Problem to work on: Report, as a single figure, how many lines in the records below include "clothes".

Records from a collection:
• • • • •

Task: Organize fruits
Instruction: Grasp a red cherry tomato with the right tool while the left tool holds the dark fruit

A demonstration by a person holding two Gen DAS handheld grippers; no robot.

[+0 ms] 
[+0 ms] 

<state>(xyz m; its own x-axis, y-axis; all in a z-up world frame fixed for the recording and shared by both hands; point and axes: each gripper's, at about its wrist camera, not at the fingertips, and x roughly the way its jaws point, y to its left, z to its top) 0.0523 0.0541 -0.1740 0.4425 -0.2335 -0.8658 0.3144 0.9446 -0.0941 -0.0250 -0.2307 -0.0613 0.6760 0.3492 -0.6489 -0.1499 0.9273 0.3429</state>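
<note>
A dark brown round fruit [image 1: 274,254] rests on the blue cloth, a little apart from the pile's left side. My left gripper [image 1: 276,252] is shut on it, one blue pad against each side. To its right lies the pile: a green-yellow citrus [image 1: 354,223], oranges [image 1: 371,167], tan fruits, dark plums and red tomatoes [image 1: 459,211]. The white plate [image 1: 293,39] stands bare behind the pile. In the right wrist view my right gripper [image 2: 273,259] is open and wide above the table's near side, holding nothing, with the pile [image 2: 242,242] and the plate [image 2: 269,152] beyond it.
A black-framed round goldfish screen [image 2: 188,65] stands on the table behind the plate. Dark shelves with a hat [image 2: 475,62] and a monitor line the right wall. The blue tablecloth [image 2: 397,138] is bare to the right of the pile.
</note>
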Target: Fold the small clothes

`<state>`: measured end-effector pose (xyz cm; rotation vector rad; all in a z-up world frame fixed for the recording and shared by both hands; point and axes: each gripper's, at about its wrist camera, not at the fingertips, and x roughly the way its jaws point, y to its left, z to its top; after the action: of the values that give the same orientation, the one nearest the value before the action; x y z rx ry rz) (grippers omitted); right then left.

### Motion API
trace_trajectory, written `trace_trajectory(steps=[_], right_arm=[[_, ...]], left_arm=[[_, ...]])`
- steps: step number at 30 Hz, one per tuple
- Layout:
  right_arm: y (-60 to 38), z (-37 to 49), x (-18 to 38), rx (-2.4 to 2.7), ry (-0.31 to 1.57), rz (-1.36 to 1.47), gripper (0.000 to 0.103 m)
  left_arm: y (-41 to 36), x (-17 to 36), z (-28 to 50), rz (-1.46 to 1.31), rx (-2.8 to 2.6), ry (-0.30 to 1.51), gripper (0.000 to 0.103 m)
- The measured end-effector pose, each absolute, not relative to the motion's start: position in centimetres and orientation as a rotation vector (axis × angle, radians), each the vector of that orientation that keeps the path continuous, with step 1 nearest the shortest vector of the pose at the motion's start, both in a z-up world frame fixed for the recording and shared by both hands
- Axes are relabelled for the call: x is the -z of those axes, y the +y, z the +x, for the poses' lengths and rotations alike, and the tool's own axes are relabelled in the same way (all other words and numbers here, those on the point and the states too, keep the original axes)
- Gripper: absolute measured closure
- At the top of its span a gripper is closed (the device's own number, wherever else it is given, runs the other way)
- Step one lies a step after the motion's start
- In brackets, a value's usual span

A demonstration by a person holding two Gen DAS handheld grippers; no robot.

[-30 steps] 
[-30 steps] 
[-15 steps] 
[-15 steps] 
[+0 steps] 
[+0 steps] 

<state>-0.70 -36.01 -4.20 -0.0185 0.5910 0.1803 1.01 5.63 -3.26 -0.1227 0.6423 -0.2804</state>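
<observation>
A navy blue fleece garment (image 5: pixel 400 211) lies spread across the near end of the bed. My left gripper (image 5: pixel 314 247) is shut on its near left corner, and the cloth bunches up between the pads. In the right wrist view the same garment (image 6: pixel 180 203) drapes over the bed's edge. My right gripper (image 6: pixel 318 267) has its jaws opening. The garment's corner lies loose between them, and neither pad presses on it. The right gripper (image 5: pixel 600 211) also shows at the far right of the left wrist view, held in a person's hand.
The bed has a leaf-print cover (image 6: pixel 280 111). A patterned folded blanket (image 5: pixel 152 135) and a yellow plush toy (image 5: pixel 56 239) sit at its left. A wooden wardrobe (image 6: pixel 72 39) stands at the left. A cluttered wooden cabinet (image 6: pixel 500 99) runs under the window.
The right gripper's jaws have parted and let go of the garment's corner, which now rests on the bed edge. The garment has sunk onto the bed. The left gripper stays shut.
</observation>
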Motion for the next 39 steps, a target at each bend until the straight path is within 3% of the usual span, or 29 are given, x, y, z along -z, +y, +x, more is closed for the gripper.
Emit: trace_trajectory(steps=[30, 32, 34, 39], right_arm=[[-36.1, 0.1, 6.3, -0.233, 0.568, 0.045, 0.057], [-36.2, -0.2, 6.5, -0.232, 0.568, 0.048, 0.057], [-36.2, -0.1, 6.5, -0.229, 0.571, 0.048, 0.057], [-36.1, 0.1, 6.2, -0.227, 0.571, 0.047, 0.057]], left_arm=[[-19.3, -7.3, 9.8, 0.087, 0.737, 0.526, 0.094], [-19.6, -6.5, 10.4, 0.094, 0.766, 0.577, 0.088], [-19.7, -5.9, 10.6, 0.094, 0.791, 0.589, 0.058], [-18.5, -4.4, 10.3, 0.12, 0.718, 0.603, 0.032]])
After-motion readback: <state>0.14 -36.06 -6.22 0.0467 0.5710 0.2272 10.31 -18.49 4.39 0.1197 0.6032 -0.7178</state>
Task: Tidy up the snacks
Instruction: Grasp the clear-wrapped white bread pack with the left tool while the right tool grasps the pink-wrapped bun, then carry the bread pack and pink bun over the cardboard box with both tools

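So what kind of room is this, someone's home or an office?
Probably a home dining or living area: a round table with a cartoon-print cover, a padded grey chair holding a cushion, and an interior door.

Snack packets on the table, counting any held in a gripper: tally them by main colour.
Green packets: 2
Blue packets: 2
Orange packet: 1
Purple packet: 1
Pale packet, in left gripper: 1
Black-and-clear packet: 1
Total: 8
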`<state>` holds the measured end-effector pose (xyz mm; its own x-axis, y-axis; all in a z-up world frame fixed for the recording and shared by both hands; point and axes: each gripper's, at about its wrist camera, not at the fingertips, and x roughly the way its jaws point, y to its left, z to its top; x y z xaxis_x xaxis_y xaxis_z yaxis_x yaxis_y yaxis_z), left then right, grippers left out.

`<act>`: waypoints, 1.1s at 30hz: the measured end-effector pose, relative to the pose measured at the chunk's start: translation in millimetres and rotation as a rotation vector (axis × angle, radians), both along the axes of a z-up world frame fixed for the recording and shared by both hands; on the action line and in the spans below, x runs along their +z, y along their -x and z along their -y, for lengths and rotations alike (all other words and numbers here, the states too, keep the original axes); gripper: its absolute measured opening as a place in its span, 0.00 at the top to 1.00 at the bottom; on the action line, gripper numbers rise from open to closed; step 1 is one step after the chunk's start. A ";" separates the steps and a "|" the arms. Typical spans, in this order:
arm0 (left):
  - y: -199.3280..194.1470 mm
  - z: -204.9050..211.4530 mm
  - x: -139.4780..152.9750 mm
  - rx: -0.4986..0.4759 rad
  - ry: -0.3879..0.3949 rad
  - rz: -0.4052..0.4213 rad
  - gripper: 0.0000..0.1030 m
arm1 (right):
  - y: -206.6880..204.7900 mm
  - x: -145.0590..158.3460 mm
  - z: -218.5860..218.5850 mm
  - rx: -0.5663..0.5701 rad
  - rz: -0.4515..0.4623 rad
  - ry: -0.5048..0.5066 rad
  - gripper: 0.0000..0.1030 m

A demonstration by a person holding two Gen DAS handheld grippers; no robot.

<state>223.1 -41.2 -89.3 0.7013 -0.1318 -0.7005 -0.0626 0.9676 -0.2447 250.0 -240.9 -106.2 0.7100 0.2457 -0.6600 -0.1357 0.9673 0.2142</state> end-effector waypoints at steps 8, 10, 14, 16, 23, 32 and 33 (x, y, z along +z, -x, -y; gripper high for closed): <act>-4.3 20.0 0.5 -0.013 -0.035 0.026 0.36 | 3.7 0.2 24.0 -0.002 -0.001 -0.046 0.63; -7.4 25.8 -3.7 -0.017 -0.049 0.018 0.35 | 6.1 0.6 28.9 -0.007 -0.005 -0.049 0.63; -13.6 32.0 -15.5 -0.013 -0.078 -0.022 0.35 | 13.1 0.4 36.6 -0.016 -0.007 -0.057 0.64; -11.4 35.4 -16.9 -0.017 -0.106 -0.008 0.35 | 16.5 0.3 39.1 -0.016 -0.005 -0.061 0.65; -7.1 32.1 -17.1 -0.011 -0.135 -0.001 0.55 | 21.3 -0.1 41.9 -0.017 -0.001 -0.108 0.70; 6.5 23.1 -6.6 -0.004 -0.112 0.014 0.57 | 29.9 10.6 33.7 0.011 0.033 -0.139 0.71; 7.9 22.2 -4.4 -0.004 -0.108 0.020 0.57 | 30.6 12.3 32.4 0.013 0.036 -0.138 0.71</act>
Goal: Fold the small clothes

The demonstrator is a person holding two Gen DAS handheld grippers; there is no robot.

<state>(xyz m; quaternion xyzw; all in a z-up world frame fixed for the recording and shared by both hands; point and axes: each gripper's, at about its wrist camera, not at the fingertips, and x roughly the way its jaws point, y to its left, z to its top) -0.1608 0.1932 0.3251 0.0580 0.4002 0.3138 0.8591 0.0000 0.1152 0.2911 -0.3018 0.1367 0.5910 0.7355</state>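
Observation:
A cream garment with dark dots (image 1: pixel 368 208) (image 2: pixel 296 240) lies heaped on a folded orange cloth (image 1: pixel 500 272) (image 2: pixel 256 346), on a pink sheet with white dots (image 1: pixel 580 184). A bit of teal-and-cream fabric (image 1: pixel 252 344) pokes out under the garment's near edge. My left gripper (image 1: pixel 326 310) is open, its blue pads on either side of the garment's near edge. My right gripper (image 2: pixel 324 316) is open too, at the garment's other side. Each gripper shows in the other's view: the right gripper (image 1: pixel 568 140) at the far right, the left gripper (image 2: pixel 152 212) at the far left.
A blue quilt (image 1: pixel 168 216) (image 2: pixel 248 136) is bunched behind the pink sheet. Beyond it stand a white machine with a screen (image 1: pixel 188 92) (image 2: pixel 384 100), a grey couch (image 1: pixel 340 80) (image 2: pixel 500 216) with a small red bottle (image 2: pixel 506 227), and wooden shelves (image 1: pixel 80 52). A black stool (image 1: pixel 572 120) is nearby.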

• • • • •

Solved problem: 2